Sherina mengangguk. Tidak peduli banyak tentang siapa pemuda yang tadi datang bersama papanya.
"Mbak," panggil Sissy yang sudah siap untuk pergi ke dokter kandungan.
Berkat pengertian dan bujukan Sherina, akhirnya Sissy mau diajak untuk memeriksa kandungannya.
Sherina mengulas senyum. "Kita berangkat sekarang?"
Sissy menghela napas. Terlihat berat, tapi akhirnya dia mengangguk.
Aiden tidak bisa ikut menemani dua perempuan itu ke rumah sakit. Dia seorang dosen yang harus mengajar siang ini.
Sesampainya di rumah sakit, Sissy berjalan dengan jantung yang berdebar kencang. Ia takut dengan tanggapan dokter nanti kalau tahu ia hamil tanpa seorang suami.
"Mbak Sherina!"
Lamunan Sissy buyar saat mendengar suara tak asing itu. Benar saja, itu suara milik Elkan.
"Hai, El. Kamu lagi apa di sini? Kamu sakit?"
Elkan mengulas senyum sambil melirik Sissy. Perempuan itu segera memalingkan wajahnya.
"Oh, enggak kok. Mau nebus obat insomnia."
"Kamu insomnia?"
Elkan membalasnya dengan senyuman dan anggukan yang siapa saja akan mudah jatuh hati kepadanya.
"Mbak sendiri sama Sissy ngapain ke sini? Mau periksa, nebus obat, atau jengukin orang sakit?"

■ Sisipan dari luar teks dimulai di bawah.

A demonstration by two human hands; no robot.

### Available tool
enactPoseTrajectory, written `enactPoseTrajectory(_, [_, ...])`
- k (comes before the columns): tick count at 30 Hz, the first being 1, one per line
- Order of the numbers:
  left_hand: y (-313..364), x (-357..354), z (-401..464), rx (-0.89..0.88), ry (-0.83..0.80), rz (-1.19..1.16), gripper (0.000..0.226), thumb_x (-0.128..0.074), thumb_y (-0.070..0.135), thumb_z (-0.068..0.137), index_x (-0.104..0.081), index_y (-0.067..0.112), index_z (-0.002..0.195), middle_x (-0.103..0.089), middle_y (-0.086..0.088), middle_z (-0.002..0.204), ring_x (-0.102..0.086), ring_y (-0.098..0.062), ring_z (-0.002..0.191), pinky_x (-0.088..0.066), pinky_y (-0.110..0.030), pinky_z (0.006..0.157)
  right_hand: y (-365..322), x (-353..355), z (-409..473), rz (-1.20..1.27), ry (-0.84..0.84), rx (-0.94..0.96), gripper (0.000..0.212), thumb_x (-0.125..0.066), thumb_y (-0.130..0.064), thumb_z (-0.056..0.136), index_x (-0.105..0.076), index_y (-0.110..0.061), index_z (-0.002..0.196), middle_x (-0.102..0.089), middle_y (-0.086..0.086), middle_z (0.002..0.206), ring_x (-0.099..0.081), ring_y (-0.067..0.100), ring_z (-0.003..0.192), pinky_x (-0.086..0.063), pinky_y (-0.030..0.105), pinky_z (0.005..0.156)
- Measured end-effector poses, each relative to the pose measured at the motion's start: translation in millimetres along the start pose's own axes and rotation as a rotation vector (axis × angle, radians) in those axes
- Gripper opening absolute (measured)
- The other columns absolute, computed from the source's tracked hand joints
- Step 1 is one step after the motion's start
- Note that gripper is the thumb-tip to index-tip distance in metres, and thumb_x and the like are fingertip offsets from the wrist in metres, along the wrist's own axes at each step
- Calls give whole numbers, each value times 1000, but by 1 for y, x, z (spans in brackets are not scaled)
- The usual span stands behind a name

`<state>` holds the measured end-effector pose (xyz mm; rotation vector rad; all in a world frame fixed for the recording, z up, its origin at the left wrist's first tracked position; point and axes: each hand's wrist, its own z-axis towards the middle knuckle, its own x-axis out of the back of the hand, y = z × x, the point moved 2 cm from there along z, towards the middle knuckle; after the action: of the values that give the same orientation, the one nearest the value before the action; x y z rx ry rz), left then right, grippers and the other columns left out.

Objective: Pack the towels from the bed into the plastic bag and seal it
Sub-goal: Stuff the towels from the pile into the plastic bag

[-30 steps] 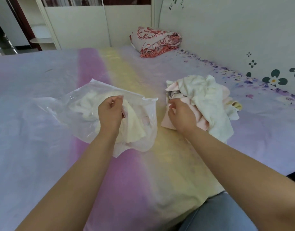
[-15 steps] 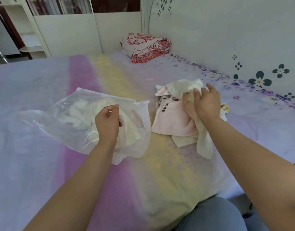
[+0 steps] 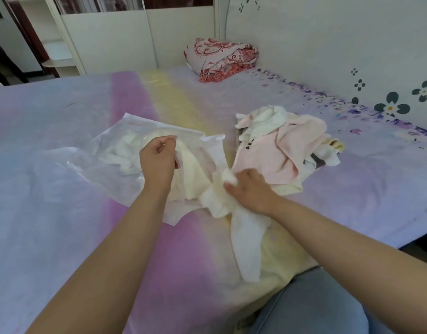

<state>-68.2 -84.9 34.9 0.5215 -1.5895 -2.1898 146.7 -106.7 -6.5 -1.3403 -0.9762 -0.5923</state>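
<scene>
A clear plastic bag (image 3: pixel 87 162) lies on the bed with white and cream towels inside. My left hand (image 3: pixel 157 162) pinches the upper edge of its mouth and holds it up. My right hand (image 3: pixel 248 189) grips a white towel (image 3: pixel 246 239) at the bag's mouth; the towel's front end touches the opening and its tail trails toward me across the bed. To the right lies the pile of towels (image 3: pixel 287 145), with a pink one on top and white and yellow ones around it.
The bed (image 3: pixel 63 237) has a striped purple, pink and yellow sheet. A folded red-patterned quilt (image 3: pixel 222 59) sits at the far end by the wall. The flowered wall runs along the right. My knee in jeans (image 3: pixel 311 307) is at the bed's near edge.
My right hand took a white towel off the pile and carried it left to the bag's mouth. My left hand kept its hold on the bag's edge.
</scene>
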Motion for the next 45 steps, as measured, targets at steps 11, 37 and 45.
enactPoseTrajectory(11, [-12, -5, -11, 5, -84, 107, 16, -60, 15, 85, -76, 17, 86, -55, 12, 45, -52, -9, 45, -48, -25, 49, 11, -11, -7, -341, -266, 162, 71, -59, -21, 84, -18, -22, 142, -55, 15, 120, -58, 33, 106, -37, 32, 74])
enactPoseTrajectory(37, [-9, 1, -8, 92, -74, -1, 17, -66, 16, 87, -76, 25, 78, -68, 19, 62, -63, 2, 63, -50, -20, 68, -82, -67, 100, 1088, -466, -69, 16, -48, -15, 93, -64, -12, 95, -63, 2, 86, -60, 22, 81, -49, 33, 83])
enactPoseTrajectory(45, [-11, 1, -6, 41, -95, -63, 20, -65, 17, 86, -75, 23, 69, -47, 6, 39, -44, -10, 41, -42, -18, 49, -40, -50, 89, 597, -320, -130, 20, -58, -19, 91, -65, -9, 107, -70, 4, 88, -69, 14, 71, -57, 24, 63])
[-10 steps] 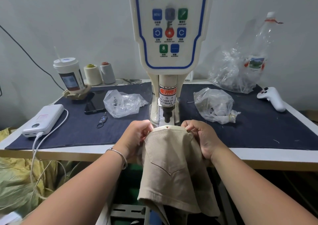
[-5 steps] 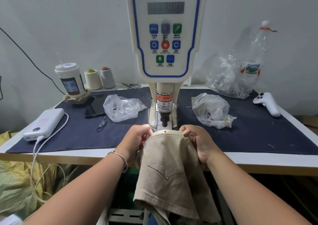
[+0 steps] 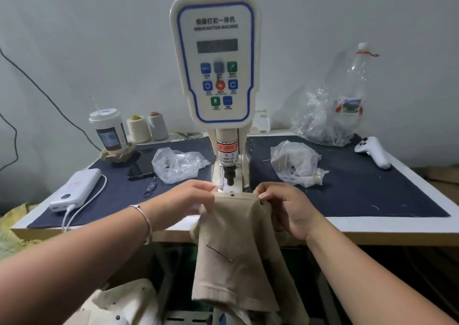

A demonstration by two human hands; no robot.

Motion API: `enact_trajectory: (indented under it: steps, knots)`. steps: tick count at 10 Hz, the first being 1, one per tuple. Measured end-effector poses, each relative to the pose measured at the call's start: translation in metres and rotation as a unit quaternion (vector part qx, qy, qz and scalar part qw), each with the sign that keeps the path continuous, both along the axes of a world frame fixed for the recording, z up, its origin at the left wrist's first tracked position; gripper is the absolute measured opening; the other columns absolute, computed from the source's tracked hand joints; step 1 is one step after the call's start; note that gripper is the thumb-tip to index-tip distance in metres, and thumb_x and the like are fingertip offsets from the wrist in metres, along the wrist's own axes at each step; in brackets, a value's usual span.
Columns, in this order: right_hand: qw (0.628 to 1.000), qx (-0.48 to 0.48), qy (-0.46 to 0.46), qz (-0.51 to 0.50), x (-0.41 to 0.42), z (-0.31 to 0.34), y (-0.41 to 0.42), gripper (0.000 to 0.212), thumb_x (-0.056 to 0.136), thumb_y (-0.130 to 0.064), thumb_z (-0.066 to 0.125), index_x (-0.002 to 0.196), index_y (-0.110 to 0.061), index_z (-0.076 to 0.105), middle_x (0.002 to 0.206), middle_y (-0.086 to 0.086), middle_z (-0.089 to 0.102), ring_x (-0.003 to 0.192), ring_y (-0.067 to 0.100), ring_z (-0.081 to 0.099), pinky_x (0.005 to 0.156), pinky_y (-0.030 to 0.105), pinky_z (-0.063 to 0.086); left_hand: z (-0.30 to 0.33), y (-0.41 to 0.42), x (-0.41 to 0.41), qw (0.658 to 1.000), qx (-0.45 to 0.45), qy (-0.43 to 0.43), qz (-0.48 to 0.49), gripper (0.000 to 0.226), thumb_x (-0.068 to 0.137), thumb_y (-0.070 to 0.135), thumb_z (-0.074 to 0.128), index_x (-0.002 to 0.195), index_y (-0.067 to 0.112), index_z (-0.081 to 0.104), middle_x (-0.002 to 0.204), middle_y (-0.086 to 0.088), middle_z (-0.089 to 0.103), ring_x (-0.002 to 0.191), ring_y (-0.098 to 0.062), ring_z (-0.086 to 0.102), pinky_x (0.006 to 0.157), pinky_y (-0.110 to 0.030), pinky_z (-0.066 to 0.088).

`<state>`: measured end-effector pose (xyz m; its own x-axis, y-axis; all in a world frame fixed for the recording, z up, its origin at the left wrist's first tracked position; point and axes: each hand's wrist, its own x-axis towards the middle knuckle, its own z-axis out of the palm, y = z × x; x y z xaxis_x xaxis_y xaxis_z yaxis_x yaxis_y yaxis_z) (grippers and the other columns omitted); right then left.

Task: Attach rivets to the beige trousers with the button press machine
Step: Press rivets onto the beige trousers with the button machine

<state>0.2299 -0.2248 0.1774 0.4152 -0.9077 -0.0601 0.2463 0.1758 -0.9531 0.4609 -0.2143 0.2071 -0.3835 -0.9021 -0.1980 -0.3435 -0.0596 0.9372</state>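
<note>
The beige trousers [image 3: 236, 245] hang over the table's front edge, their top edge pulled up to the base of the cream button press machine [image 3: 216, 58]. Its dark punch [image 3: 229, 175] stands just above and behind that edge. A metal rivet [image 3: 232, 194] sits in the fabric right below the punch, and a second rivet [image 3: 261, 202] shows at the right corner. My left hand [image 3: 191, 198] pinches the top edge at the left corner. My right hand [image 3: 283, 205] pinches the right corner beside the second rivet.
On the dark mat [image 3: 360, 183] lie two clear plastic bags [image 3: 177, 163] [image 3: 295, 162], a white controller [image 3: 373, 150], a phone [image 3: 141, 164] and a power bank [image 3: 75, 189] with cable. A cup [image 3: 109, 131], two thread cones [image 3: 146, 128], a bottle [image 3: 352, 81]. More pale fabric [image 3: 121, 304] below left.
The view has tilted up and drawn back, showing the whole machine head. The rivet under the punch now looks like dark metal rather than a red dot. Both hands still hold the trouser edge.
</note>
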Motion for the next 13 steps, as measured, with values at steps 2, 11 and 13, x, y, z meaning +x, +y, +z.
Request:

Tubuh Sissy menegang saat pertanyaan itu Elkan lontarkan. Jangan sampai Sherina mengatakan kalau dirinya sedang hamil dan akan memeriksa kandungannya.
"Periksa, El. Ke dokter kandungan."
Jantung Sissy seakan berhenti berdetak mendengarnya.
"Mbak-kan udah nikah tiga tahun. Pengen periksa barangkali ada keajaiban kali ini," lanjut Sherina berucap yang membuat Sissy bernapas lega.
Elkan mengangguk. "Semoga apa yang diharapkan bisa terjadi ya, Mbak," ucapnya terdengar tulus.
Sissy berdecih dalam hati. Pintar sekali Elkan bersikap manis. Siapapun akan mudah tertipu dengan tampang sok sucinya. Jika saja Sherina tahu kalau Elkan-lah yang telah menghamili adik perempuannya ini, mungkin sudah habis rambut Elkan dijambak oleh Sherina.
"Aamiin, terima kasih ya, El. Kalau begitu Mbak sama Sissy permisi."
Setelah beberapa langkah menjauh dari Elkan, entah dorongan apa yang membuat kepala Sissy menoleh kebelakang dan melakukan kontak mata dengan Elkan.
Seringai di wajah Elkan membuat d**a Sissy sakit. Bagaimana kalau laki-laki itu tahu tentang kehamilannya? Akankah dia berniat baik untuk menikahi Sissy? Atau justru meminta Sissy untuk mengaborsi kandungannya?